◆ **WHAT TO DO**
Print the records exactly and in full, please; the pictures stay out.

Items from a dataset:
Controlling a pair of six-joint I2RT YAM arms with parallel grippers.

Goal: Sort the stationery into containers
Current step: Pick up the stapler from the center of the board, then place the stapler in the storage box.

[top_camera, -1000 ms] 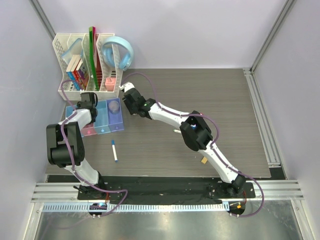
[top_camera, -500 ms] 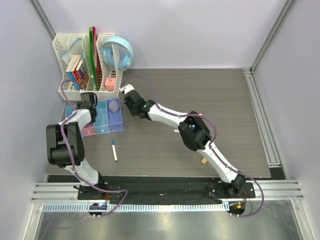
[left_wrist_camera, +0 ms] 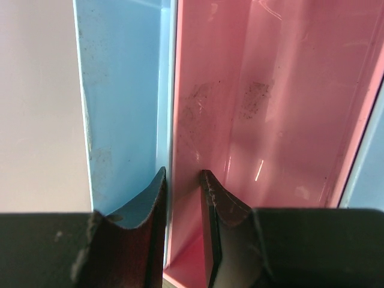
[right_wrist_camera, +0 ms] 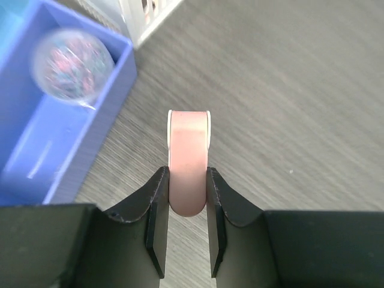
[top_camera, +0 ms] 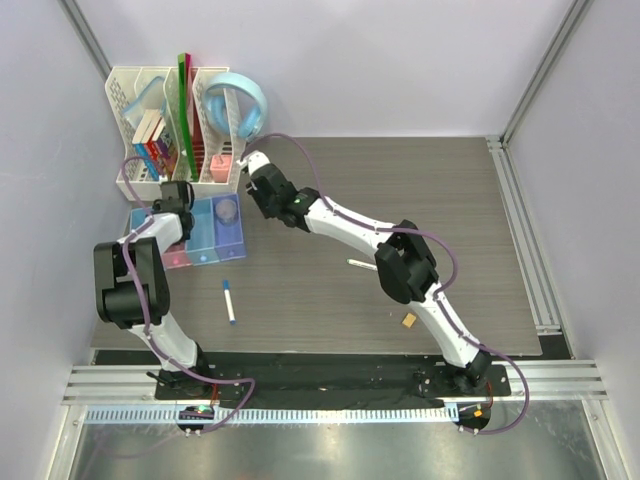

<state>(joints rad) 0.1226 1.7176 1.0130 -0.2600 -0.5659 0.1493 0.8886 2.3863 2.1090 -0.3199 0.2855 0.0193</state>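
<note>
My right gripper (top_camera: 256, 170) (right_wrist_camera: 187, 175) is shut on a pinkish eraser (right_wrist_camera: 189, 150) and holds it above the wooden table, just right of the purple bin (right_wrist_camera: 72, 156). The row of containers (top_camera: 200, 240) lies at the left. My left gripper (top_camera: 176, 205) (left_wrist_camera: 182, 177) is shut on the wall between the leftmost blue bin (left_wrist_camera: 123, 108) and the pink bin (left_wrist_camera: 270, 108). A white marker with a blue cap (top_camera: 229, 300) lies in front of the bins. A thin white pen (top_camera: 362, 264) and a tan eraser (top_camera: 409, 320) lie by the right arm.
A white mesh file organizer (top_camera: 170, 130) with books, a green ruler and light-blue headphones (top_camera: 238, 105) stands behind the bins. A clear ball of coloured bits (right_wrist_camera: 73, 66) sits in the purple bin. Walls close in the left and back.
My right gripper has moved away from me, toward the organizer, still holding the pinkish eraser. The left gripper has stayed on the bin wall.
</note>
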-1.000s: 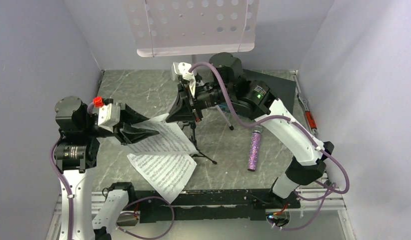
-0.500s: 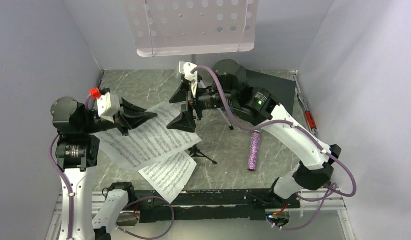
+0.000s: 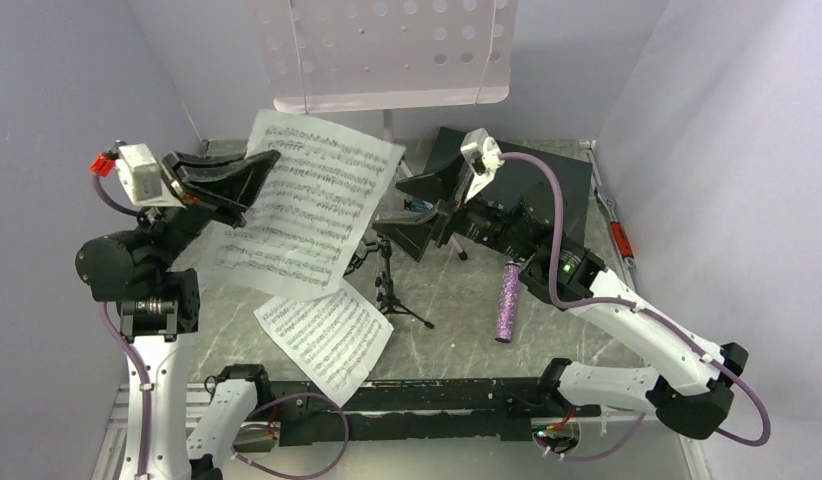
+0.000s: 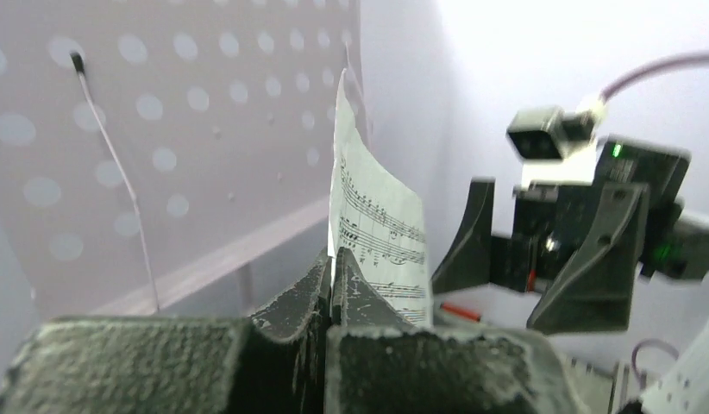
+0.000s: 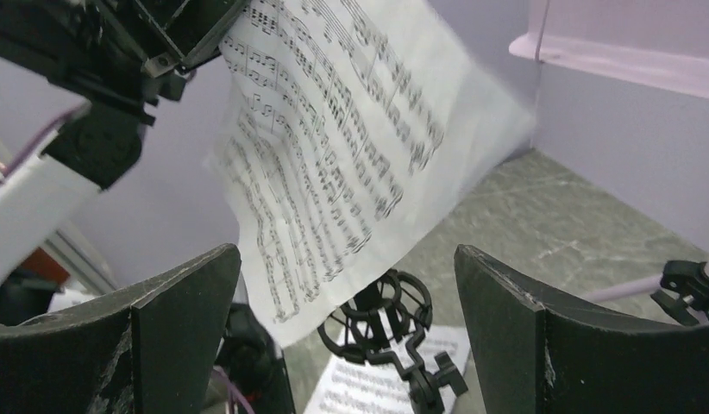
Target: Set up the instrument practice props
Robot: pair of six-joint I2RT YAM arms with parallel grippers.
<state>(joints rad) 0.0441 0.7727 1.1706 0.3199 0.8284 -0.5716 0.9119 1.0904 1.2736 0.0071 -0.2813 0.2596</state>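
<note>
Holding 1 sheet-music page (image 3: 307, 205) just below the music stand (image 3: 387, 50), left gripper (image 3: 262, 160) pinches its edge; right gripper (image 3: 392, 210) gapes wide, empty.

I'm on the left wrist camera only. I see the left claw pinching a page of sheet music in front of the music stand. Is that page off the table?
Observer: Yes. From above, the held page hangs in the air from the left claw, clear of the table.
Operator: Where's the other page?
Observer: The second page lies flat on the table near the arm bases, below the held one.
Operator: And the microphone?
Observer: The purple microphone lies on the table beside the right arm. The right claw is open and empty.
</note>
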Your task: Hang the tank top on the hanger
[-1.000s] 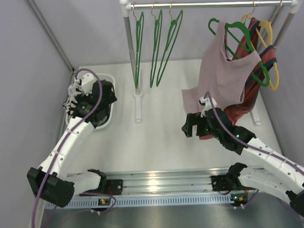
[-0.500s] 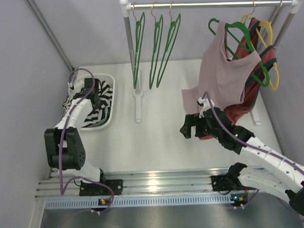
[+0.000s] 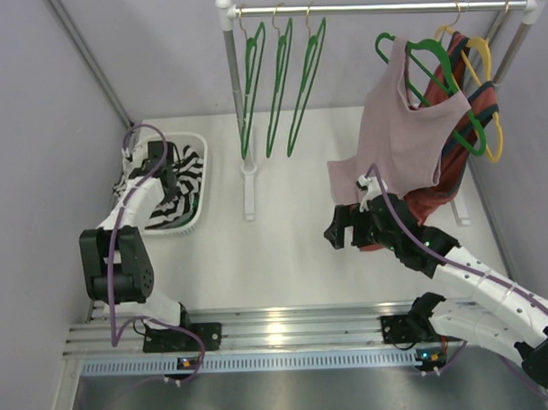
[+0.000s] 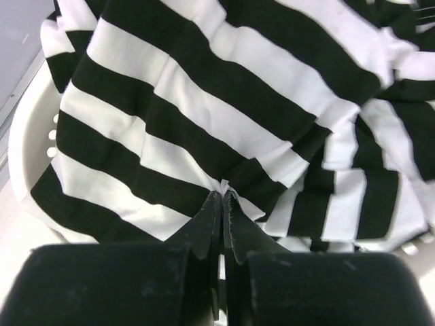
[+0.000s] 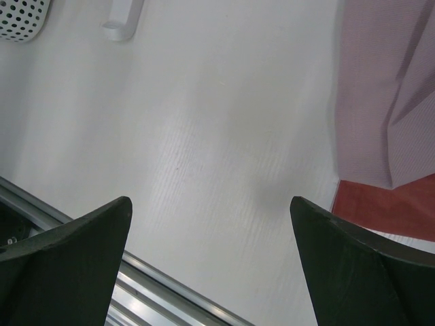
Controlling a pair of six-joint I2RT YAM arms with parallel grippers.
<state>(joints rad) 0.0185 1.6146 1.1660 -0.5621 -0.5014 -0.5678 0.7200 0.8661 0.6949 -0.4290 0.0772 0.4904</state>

◆ **ANSWER TO THIS EXERCISE**
Controlling a pair of six-joint I2RT YAM arms with parallel grippers.

Goal: Sort the stationery into containers
Current step: Pick up the stapler from the center of the board, then place the stapler in the storage box.

[top_camera, -1000 ms] 
[top_camera, -500 ms] 
[left_wrist_camera, +0 ms] 
[right_wrist_camera, +0 ms] 
[top_camera, +0 ms] 

<state>(joints rad) 0.1226 1.7176 1.0130 -0.2600 -0.5659 0.1493 0.8886 2.3863 2.1090 -0.3199 0.2855 0.0193</state>
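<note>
My right gripper (top_camera: 256, 170) (right_wrist_camera: 187, 175) is shut on a pinkish eraser (right_wrist_camera: 189, 150) and holds it above the wooden table, just right of the purple bin (right_wrist_camera: 72, 156). The row of containers (top_camera: 200, 240) lies at the left. My left gripper (top_camera: 176, 205) (left_wrist_camera: 182, 177) is shut on the wall between the leftmost blue bin (left_wrist_camera: 123, 108) and the pink bin (left_wrist_camera: 270, 108). A white marker with a blue cap (top_camera: 229, 300) lies in front of the bins. A thin white pen (top_camera: 362, 264) and a tan eraser (top_camera: 409, 320) lie by the right arm.
A white mesh file organizer (top_camera: 170, 130) with books, a green ruler and light-blue headphones (top_camera: 238, 105) stands behind the bins. A clear ball of coloured bits (right_wrist_camera: 73, 66) sits in the purple bin. Walls close in the left and back.
My right gripper has moved away from me, toward the organizer, still holding the pinkish eraser. The left gripper has stayed on the bin wall.
</note>
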-1.000s: 
-0.500s: 
+0.000s: 
+0.000s: 
+0.000s: 
Target: Set up the instrument practice props
Robot: pair of six-joint I2RT YAM arms with parallel grippers.
<state>(joints rad) 0.0441 0.7727 1.1706 0.3199 0.8284 -0.5716 0.9119 1.0904 1.2736 0.0071 -0.2813 0.2596</state>
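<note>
Holding 1 sheet-music page (image 3: 307, 205) just below the music stand (image 3: 387, 50), left gripper (image 3: 262, 160) pinches its edge; right gripper (image 3: 392, 210) gapes wide, empty.

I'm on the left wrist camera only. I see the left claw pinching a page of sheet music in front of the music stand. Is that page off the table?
Observer: Yes. From above, the held page hangs in the air from the left claw, clear of the table.
Operator: Where's the other page?
Observer: The second page lies flat on the table near the arm bases, below the held one.
Operator: And the microphone?
Observer: The purple microphone lies on the table beside the right arm. The right claw is open and empty.
</note>
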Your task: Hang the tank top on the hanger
[-1.000s] 
[-0.500s] 
[+0.000s] 
[+0.000s] 
[+0.000s] 
Controlling a pair of six-joint I2RT YAM arms with parallel grippers.
<state>(joints rad) 0.0185 1.6146 1.1660 -0.5621 -0.5014 -0.5678 0.7200 0.8661 0.6949 -0.4290 0.0772 0.4904</state>

The exercise requires no additional output.